Dalam sepuluh tahun kawasan Puncak kehilangan daerah berhutan seluas Kota Sukabumi. Pemda Jawa Barat malah menerbitkan aturan yang mengizinkan Puncak jadi kawasan produksi dan menabrak Peraturan Presiden.
Kawasan Puncak di Bogor selama ini telah ditetapkan sebagai kawasan lindung secara nasional dan berfungsi sebagai daerah tangkapan air untuk wilayah pertanian, permukiman, dan industri di Bogor, Depok, Jakarta, dan Bekasi. Peraturan Presiden Nomor 54 Tahun 2008 tentang Penataan Ruang Kawasan Jakarta, Bogor, Depok, Tangerang, Bekasi, Puncak dan Cianjur menjadi dasar dalam penetapan Puncak sebagai kawasan lindung.
Punya aturan yang jelas, tak menjamin diterapkan di Puncak dengan tegas. Buktinya, tahun 2010 Pemerintah Provinsi Jawa Barat menerbitkan Peraturan Daerah Penataan Ruang Provinsi Jawa Barat Nomor 22 tahun 2010 yang mengizinkan perubahan peruntukan kawasan di Puncak menjadi kawasan produksi.
Di balik pertentangan aturan tersebut, ternyata tidak banyak orang yang mengetahui bagaimana situasi sesungguhnya yang terjadi di kawasan lindung Puncak.

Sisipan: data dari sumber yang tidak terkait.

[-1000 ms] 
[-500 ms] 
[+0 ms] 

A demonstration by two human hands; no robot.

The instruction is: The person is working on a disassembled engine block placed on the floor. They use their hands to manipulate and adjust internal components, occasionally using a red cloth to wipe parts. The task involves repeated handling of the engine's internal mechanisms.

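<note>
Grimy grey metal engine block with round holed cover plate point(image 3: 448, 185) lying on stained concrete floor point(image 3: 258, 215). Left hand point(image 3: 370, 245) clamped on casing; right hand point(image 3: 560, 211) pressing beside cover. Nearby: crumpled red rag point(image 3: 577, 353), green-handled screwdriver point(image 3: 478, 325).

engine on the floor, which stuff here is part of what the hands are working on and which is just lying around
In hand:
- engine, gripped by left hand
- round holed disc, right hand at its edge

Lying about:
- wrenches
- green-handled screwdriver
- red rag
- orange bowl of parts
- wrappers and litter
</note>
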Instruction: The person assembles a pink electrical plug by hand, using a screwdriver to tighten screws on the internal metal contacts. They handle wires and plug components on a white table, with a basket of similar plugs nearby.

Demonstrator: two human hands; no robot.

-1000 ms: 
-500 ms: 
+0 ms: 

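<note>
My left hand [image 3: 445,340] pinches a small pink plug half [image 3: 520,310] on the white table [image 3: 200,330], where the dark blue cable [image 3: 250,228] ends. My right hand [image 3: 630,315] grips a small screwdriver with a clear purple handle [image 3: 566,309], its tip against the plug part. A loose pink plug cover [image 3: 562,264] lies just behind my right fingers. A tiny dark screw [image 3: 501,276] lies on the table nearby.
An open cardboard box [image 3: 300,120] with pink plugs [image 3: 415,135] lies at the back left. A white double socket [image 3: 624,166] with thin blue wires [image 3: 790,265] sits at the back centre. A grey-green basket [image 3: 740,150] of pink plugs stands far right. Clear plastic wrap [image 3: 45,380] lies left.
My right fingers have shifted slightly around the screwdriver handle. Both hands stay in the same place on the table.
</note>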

Berdasarkan pantauan dari Forest Watch Indonesia (FWI) selama periode 2000-2009, dijumpai pengurangan tutupan hutan yang cukup luas pada kawasan hulu Daerah Aliran Sungai (DAS) Ciliwung. Berkurangnya kawasan berhutan, menyebabkan daerah tangkapan air utama di DAS Ciliwung kini hanya tersisa 12% dibandingkan luas total kawasan DAS yang mencapai 29 ribu hektare.
kata Koordinator Program FWI Markus Ratriyono,”Dalam waktu 10 tahun, areal berhutan di kawasan penyokong tata air DAS Ciliwung telah hilang hampir 5.000 hektare atau setara luas Kota Sukabumi.”
Selain menghitung kehilangan kawasan berhutan, FWI juga melakukan pengecekan lapangan pada dua kecamatan di wilayah Puncak, yakni Kecamatan Megamendung dan Cisarua. Ternyata, secara umum kawasan lindung di kedua kecamatan tersebut kini berwujud areal kebun dan rumah-rumah peristirahatan. Bahkan, pemerintah seperti mendukung perubahan tersebut dengan membangun fasilitas perndukung berupa akses jalan dan jembatan yang dibangun ke vila-vila tersebut
Ratriono menjelaskan, pemerintah terutama Pemda DKI Jakarta seharusnya sudah belajar banyak dari kasus banjir yang sedang melumpuhkan Kota Manila, Bangkok, serta di Jakarta tahun 2002, maka situasi di Puncak perlu diwaspadai. Pemda DKI Jakarta dan Pemerintah Pusat harus melakukan upaya perbaikan yang signifikan terhadap kawasan puncak.
Peneliti senior pada Pusat Pengkajian Perencanaan dan Pengembangan Wilayah (P4W) IPB Ernan Rustiadi mengatakan urusan Puncak harus ditanggung secara adil, bukan jadi tanggungan Kabupaten Bogor saja, tapi juga Jakarta dan Pemerintah Pusat. “Pemkab Bogor sendiri diharap tidak terlalu bernafsu mengkonversi fungsi-fungsi lindung di kawasan Puncak,” ucapnya seperti ditulis siaran pers FWI yang terima SIEJ (10/8).
Sebetulnya Pemerintah Kabupaten Bogor memiliki peraturan tata ruang (RTRTWK) yang selaras Peraturan Presiden tentang penataan Puncak dan sekitarnya yaitu Perda No.19 tahun 2008 tentang Rencana Tata Ruang Wilayah Kabupaten Bogor 2005-2025. Namun kini dengan aturan Pemda Jawa Barat yang terbaru, mereka kini harus menyesuaikannya. Ini berarti lonceng kematian untuk konservasi hutan dan daerah resapan air di kawasan wisata itu.